** The data follows **
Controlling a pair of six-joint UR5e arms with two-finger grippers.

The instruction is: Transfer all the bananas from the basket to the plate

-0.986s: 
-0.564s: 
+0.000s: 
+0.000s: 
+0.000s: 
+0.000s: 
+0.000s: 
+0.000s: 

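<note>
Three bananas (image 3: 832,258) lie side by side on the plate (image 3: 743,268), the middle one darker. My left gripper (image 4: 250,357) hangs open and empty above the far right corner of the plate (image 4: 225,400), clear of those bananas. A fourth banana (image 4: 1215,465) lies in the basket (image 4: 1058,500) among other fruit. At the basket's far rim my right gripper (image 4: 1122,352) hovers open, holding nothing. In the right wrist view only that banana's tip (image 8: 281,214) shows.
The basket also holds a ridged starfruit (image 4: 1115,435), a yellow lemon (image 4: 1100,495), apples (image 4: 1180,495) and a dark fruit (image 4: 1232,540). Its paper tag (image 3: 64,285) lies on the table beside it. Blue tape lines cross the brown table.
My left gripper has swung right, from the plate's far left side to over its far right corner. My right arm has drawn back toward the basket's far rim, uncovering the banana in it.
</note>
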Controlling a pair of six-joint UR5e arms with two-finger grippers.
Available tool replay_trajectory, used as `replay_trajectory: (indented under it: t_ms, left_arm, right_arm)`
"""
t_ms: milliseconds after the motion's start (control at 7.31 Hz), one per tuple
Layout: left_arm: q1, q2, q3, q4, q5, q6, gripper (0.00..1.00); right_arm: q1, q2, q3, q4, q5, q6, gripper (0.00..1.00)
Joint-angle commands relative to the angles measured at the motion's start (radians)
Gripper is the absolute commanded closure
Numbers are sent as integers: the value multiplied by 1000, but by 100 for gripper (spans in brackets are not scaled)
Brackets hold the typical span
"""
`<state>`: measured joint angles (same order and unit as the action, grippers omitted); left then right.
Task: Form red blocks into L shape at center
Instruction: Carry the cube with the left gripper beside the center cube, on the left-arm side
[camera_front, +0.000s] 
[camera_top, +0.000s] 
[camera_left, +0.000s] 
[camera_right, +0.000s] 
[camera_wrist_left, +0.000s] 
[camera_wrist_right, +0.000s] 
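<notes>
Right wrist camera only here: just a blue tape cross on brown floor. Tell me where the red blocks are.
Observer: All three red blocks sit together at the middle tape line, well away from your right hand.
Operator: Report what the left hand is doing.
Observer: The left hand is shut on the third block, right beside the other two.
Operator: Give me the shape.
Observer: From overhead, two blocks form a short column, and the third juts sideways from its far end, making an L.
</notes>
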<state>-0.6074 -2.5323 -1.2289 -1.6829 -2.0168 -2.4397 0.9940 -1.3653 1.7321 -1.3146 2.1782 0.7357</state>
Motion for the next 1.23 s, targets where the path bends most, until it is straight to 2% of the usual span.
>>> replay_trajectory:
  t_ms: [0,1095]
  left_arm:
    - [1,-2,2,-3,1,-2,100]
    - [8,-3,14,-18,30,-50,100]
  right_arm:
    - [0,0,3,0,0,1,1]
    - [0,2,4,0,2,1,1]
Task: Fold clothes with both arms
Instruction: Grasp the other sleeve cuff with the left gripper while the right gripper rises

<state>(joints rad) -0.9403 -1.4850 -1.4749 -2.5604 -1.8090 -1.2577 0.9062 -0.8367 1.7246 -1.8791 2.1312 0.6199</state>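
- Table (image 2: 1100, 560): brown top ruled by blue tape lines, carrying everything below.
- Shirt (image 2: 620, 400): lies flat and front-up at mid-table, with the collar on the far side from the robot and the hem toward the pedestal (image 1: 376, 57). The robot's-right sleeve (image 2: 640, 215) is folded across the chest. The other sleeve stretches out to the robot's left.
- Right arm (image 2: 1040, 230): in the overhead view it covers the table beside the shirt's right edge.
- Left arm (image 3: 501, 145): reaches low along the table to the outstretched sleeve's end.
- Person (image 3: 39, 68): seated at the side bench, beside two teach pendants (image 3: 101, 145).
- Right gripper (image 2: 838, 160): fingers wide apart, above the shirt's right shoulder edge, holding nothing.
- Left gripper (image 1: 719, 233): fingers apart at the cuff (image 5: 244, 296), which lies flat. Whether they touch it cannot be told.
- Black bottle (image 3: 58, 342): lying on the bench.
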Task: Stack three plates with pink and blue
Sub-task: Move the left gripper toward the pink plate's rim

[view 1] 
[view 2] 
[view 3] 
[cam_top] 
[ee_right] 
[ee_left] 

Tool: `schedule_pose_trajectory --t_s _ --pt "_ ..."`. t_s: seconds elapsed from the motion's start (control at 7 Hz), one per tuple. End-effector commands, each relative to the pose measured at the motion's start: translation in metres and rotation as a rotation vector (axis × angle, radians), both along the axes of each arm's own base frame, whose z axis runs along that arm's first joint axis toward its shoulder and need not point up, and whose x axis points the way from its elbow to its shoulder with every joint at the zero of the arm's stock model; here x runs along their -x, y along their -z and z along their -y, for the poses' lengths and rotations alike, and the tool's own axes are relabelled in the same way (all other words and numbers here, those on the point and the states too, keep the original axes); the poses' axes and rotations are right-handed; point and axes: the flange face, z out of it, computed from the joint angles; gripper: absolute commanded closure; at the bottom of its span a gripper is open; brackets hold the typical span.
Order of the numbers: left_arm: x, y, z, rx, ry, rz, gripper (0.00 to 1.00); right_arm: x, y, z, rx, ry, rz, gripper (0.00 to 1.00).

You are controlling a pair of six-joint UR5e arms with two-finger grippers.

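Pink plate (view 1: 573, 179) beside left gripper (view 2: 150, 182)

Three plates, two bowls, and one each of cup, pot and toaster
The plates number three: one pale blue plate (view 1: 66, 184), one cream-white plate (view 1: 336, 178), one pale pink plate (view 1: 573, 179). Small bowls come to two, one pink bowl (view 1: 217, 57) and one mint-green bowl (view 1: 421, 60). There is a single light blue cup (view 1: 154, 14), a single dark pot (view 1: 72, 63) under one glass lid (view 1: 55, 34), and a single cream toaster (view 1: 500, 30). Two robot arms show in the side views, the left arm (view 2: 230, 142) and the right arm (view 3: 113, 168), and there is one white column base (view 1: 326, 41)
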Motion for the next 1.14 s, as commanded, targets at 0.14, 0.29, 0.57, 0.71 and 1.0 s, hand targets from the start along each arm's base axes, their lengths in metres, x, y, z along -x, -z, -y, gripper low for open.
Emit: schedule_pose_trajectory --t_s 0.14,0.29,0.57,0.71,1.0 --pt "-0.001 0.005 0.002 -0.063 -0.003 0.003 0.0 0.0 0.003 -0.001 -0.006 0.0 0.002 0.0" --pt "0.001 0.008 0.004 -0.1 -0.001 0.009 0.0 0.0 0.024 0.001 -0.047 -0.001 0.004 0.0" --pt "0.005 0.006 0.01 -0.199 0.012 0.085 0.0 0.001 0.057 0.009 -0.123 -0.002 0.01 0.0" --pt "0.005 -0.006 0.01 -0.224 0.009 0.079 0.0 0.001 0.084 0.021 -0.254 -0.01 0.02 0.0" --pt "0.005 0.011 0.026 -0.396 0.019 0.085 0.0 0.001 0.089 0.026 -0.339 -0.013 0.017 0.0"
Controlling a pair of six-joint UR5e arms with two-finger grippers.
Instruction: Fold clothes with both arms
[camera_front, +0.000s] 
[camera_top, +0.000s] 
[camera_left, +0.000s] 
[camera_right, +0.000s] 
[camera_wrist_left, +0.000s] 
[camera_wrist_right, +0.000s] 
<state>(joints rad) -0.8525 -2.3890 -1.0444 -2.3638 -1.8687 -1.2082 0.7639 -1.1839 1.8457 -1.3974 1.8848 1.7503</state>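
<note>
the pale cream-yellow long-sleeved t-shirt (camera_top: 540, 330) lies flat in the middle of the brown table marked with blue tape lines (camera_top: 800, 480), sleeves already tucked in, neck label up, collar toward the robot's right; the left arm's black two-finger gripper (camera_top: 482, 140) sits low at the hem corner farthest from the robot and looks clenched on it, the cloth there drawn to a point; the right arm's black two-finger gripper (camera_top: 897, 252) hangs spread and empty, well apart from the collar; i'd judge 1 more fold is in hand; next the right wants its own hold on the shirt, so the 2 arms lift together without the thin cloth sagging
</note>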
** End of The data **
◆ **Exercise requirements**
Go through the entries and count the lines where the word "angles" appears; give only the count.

◆ **Response area**
3